The theist then begs the question by extending this to nature. Take the regularity of a snowflake or the columns of the Giant's Causeway. It might initially seem reasonable to infer human design, until you examine the evidence on both sides. We have never observed humans creating either one, and we now have robust natural explanations (physics and chemistry) that produce them without purpose or foresight.
To push the point further: every snowflake is unique. If an intelligent agent designed each one individually, the discussion quickly bogs down in endless weeds before the chemistry is even acknowledged.
This exposes the heart of the problem. Consider:
“What the theist needs to say is – ‘Here’s something that clearly exhibits the kinds of patterns, structures, and organization that we know intelligent agents produce and we know what those patterns look like because we design things ourselves. We know what it’s like to form plans, encode information, organize parts for an end, and build systems to achieve goals’.
“So when we encounter information, functional organization, purposive structure, and coordinated complexity in the world, we’re not reasoning by contrast with metaphysical non-design. We’re reasoning by recognizing positive indicators of intentionality.”
These characteristics are assumed rather than demonstrated. Both sides agree no human played a role. The claim reduces to: something looks complex and functional (it has a “purpose” in the sense that it does something useful), therefore it must have been designed with that purpose in mind.
Take the heart as an example. Its function is to pump blood, that's what it does. Many then leap to:
“If that's what the heart does, that must be what it is for, its intended purpose, and something so complicated could not arise by accident, so there must be an intelligent designer.”
Now, there are arguments that purpose can be proved empirically through probabilities and rationalized via concepts like specified complexity or irreducible complexity. These have been criticised by many philosophers and scientists claiming conflation and equivocation i.e. the probabilities are often meaningless and then degenerates into argument from incredulity, this is just to improbable to have occurred any other way.

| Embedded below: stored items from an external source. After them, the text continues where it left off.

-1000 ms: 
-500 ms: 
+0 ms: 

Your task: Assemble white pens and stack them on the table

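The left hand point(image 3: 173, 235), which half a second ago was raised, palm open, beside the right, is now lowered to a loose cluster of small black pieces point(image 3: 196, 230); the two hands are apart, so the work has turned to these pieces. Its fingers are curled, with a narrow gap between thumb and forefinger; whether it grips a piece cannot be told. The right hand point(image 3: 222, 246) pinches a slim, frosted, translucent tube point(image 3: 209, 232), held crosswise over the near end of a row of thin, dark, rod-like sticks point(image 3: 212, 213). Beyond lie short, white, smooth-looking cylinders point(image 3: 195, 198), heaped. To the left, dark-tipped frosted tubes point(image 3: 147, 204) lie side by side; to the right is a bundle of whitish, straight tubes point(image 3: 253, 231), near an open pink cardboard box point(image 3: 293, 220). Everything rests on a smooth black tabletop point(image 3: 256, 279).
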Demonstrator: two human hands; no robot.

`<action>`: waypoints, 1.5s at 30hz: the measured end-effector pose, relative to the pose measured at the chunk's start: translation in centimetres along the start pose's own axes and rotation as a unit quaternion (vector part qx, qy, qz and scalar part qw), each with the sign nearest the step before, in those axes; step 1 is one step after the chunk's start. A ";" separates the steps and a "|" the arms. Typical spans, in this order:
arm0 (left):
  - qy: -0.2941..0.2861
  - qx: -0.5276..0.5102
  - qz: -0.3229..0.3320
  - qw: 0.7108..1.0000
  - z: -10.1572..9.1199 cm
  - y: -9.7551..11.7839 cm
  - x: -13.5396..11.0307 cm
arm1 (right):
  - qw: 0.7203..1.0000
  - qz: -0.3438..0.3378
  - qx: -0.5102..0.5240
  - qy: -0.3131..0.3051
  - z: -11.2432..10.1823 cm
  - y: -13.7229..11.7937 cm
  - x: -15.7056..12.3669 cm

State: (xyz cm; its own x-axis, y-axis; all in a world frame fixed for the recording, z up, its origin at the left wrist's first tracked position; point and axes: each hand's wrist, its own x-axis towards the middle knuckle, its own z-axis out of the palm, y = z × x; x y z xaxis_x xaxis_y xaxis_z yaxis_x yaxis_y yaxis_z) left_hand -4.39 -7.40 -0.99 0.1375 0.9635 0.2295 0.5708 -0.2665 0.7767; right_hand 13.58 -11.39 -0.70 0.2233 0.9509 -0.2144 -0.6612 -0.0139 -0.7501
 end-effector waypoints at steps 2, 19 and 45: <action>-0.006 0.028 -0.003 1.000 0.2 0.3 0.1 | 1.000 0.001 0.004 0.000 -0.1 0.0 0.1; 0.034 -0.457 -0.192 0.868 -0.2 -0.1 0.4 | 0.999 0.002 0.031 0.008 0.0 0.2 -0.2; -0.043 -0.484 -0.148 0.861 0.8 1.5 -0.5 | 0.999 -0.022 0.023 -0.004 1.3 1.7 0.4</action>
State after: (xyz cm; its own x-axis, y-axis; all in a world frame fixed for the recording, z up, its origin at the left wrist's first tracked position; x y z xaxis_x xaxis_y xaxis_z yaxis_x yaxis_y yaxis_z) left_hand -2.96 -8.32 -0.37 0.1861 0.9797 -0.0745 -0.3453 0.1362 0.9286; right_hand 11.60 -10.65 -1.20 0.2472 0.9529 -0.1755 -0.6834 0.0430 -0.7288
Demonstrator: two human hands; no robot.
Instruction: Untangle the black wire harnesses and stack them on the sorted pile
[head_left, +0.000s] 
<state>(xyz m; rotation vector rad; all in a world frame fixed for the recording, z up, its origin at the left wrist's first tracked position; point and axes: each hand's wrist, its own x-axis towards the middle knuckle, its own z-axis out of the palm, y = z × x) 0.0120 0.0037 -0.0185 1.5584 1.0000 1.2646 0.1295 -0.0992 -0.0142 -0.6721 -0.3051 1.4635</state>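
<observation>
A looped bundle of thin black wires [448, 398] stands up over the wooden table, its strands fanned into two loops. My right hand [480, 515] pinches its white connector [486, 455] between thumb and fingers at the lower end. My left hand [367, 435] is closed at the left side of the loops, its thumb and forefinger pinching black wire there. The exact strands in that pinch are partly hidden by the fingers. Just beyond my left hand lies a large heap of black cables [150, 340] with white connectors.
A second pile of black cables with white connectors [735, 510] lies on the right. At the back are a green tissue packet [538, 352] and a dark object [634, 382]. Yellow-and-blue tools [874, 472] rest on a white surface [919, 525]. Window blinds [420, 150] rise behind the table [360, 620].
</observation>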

Similarly, irreducible complexity has never been clearly defined and biologists, where they could be bothered to address the issue, have often shown that there could be many pathways to achieving the results we find in nature.
In short, this is textbook begging the question. The very thing under dispute, whether the heart (or any natural feature) has a purpose imposed by a designer, is assumed from the start. Demonstrating genuine purpose is the goal of the argument, yet it is smuggled in as a premise.